II était comme ça mon oncle Fusibalde...
On n'a pourtant jamais retrouvé son corps après qu'il eut mis le feu à sa baignoire.

Puis je me ressaisis et repris le chemin du Libre arbitre sans repenser aux évènements

affligeants de la veille.

Ma petite promenade nocturne dans les ruelles capitonnées de la ville n'était pas

des plus réjouissante, car la route que j'empruntais alors ne laissait devant elle

qu'un espace sans la moindre ouverture.

Je me tenais debout au milieu de deux paroies sans faille

dont aucune issue n'émergeait.

Il n'y avait là aucun recours à mon isolement.

La prudence me poussa en avant et je trébuchais.

Anéanti par ma condition, je me recroquevillais sur la terre moite et mouvante

pour mieux contempler la démence de la situation.

Après plusieurs heures d'une attente que j'aurais voulu salutaire, je me levais

d'un geste désarticulé pour montrer à ce monde qui m'en voulait tant,

quelle pouvait être ma force.
J'entamais alors une lancinante danse macabre que le désespoir m'avait inspirée.

Me jetant sur les murs la bouche en coin, je me débattais dans l'immensité

en tambourinant sur ce crâne que mon esprit avait trop longtemps habité.

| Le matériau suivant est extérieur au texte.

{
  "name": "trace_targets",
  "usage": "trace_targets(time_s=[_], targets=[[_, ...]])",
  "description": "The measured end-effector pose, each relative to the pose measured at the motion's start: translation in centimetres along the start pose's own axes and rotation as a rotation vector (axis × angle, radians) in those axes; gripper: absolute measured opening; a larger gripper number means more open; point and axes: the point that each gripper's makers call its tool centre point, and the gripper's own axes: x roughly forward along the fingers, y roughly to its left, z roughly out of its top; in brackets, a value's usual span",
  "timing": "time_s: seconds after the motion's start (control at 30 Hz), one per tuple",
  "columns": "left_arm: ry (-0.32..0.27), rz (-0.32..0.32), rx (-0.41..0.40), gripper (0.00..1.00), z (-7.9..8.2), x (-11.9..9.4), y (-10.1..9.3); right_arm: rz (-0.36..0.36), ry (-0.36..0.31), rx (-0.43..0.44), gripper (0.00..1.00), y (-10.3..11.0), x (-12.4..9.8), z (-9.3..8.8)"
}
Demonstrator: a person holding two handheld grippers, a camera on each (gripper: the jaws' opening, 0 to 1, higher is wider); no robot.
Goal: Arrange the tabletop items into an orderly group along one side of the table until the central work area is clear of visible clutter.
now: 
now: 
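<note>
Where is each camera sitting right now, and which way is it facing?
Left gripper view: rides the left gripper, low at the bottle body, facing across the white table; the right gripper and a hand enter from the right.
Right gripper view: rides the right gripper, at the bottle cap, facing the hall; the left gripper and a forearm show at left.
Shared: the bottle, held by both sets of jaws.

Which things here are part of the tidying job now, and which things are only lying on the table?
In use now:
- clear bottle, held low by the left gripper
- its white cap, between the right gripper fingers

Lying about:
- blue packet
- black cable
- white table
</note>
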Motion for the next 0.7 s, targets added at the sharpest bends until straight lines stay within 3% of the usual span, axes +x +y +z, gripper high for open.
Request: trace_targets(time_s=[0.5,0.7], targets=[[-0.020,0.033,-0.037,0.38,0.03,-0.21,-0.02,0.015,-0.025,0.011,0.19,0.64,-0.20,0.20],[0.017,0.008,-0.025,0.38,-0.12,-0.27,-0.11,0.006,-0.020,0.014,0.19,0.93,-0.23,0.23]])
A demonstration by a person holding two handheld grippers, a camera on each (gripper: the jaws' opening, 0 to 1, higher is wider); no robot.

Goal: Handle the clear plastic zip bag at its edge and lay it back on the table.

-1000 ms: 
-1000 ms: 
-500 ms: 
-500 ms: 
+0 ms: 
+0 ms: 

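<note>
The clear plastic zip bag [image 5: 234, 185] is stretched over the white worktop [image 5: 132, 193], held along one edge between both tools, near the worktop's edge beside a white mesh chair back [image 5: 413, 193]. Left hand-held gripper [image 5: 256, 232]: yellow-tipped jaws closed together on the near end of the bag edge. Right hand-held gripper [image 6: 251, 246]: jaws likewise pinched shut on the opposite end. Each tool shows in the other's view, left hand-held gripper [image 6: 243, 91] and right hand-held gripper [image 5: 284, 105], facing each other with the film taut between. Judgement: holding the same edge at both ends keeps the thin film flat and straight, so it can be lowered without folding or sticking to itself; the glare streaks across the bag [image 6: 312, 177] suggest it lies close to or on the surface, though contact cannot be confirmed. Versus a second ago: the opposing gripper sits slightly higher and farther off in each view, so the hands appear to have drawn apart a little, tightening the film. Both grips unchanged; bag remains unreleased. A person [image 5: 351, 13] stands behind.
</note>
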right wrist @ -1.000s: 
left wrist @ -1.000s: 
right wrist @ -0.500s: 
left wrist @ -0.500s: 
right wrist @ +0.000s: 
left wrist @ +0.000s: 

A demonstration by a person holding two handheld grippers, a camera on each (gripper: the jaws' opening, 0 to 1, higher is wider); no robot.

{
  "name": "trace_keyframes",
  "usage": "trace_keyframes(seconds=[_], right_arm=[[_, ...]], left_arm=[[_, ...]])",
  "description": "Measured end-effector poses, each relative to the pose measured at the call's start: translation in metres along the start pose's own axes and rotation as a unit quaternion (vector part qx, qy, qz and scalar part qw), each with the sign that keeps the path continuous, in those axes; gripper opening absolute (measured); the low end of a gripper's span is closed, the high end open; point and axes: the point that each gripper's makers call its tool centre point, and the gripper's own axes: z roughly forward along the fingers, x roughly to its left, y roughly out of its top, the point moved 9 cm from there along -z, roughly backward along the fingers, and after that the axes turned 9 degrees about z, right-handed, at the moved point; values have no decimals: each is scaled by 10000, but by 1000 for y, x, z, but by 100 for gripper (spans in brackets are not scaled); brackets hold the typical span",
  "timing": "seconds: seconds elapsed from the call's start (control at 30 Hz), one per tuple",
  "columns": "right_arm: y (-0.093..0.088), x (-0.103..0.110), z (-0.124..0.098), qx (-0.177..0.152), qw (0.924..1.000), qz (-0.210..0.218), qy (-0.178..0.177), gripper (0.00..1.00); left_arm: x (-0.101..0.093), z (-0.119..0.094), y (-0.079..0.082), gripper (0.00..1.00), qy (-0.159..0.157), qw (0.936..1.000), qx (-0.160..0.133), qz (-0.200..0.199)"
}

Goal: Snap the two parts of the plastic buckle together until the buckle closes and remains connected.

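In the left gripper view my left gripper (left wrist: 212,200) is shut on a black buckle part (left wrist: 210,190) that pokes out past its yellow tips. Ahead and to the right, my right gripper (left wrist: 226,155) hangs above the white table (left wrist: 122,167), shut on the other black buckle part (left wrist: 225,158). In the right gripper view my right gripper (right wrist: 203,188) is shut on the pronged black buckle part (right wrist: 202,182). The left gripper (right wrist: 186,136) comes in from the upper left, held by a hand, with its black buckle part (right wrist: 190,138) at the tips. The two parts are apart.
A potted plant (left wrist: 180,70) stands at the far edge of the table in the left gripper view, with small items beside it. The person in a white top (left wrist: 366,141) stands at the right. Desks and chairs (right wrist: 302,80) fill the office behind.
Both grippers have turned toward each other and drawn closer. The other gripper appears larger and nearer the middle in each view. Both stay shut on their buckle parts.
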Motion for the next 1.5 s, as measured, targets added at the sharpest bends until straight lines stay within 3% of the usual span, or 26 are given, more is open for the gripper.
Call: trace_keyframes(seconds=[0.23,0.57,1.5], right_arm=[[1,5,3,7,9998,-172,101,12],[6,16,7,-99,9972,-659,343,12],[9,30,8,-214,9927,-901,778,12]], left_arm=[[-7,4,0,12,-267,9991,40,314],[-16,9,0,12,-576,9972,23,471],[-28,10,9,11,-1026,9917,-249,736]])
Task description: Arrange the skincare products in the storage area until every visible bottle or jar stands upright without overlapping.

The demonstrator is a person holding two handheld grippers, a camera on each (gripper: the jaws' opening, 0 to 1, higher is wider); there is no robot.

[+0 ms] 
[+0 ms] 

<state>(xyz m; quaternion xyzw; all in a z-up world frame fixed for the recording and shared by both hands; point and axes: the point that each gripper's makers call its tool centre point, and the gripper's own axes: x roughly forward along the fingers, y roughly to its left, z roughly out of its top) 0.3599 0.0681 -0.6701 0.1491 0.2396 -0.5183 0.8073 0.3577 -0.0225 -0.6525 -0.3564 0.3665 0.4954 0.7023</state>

A la fin de la représentation, je n'oubliais pas de saluer la foule dont chacun

voulait être dissocié.
Les murs s'effondrèrent, et la neige de juin coula à fots.

Plusieurs flocons s'étaient posés dans le fond de mon encollure.

Ceux-la ne fondirent pas mais se changèrent en pierre.

Une voix faible et divinement calme s'éleva dans l'aube aux lueurs blanches pour dire :
"Qui porte le savoir de la mort et de la renaissance en lui,

rend impossible l'entente du floral avec les alambics de son tourment."
Ainsi , je fermai à nouveau les yeux et me mettais à rêver au divin et a l'infini.